The Docker daemon runs as a separate container in the pod because it is started as a service, typically in the .gitlab-ci.yml. Containers in pods only share volumes assigned to them and an IP address, that they use to communicate with each other with localhost. The docker:dind container does not share /var/run/docker.sock and the docker binary tries to use it by default.

To configure the client use TCP to contact the Docker daemon, in the other container, include the environment variables of the build container:

  • DOCKER_HOST=tcp://<hostname>:2375 for no TLS connection.
  • DOCKER_HOST=tcp://<hostname>:2376 for TLS connection.

For hostname set the value to:

  • localhost for GitLab Runner 12.7 and earlier, and Kubernetes 1.6 and earlier.
  • docker for GitLab Runner 12.8 and later, and Kubernetes 1.7 and later.

In Docker 19.03 and later, TLS is enabled by default but you must map certificates to your client. You can enable non-TLS connection for DIND or mount certificates. For more information, see Use Docker In Docker Workflow with Docker executor.

Prevent host kernel exposure

If you use docker:dind or /var/run/docker.sock, the Docker daemon has access to the underlying kernel of the host machine. This means that any limits set in the pod do not work when Docker images are built. The Docker daemon reports the full capacity of the node, regardless of limits imposed on the Docker build containers spawned by Kubernetes.

If you run build containers in privileged mode, or if /var/run/docker.sock is exposed, the host kernel may become exposed to build containers. To minimize exposure, specify a label in the node_selector option. This ensures that the node matches the labels before any containers can be deployed to the node. For example, if you specify the label role=ci, the build containers only run on nodes labeled role=ci, and all other production services run on other nodes.

To further separate build containers, you can use node taints. Taints prevent other pods from scheduling on the same nodes as the build pods, without extra configuration for the other pods.

Use kaniko to build Docker images

You can use kaniko to build Docker images inside a Kubernetes cluster.

Kaniko works without the Docker daemon and builds images without privileged access.

For more information, see Building images with kaniko and GitLab CI/CD.

There is a know issue when using kaniko to build multi-stage Dockerfiles. If a pipeline job includes an after_script section, when the after_script section is executed it fails with the following error message. The job still completes successfully.

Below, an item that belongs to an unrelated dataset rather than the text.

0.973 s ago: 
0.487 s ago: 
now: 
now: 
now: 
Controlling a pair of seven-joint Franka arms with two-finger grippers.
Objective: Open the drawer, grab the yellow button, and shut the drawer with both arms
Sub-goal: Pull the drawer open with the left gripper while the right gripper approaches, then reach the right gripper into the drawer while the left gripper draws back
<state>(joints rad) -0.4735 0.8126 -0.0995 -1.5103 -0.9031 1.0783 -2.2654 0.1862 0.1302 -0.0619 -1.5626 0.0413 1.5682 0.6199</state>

OCI runtime exec failed: exec failed: container_linux.go:380: starting container process caused: chdir to cwd
("/workspace") set in config.json failed: no such file or directory: unknown

The section fails because kaniko deletes its container’s WORKDIR when building multi-stage Dockerfiles. This prevents kubectl exec (and the analogous SDK API) from attaching to the container.

Two workarounds exists for this issue:

  • Add --ignore-path /workspace to the kaniko executor invocation.
  • Add mkdir -p /workspace to the job’s script after the kaniko executor invocation.

For more information, see issue 30769.

Restrict Docker images and services

Added for the Kubernetes executor in GitLab Runner 14.2.

You can restrict the Docker images that are used to run your jobs. To do this, you specify wildcard patterns. For example, to allow images from your private Docker registry only:

[[runners]]
  (...)
  executor = "kubernetes"
  [runners.kubernetes]
    (...)
    allowed_images = ["my.registry.tld:5000/*:*"]
    allowed_services = ["my.registry.tld:5000/*:*"]

Or, to restrict to a specific list of images from this registry:

[[runners]]
  (...)
  executor = "kubernetes"
  [runners.kubernetes]
    (...)
    allowed_images = ["my.registry.tld:5000/ruby:*", "my.registry.tld:5000/node:*"]
    allowed_services = ["postgres:9.4", "postgres:latest"]

Restrict Docker pull policies

Introduced in GitLab 15.1.

In the .gitlab-ci.yml file, you can specify a pull policy. This policy determines how a CI/CD job should fetch images.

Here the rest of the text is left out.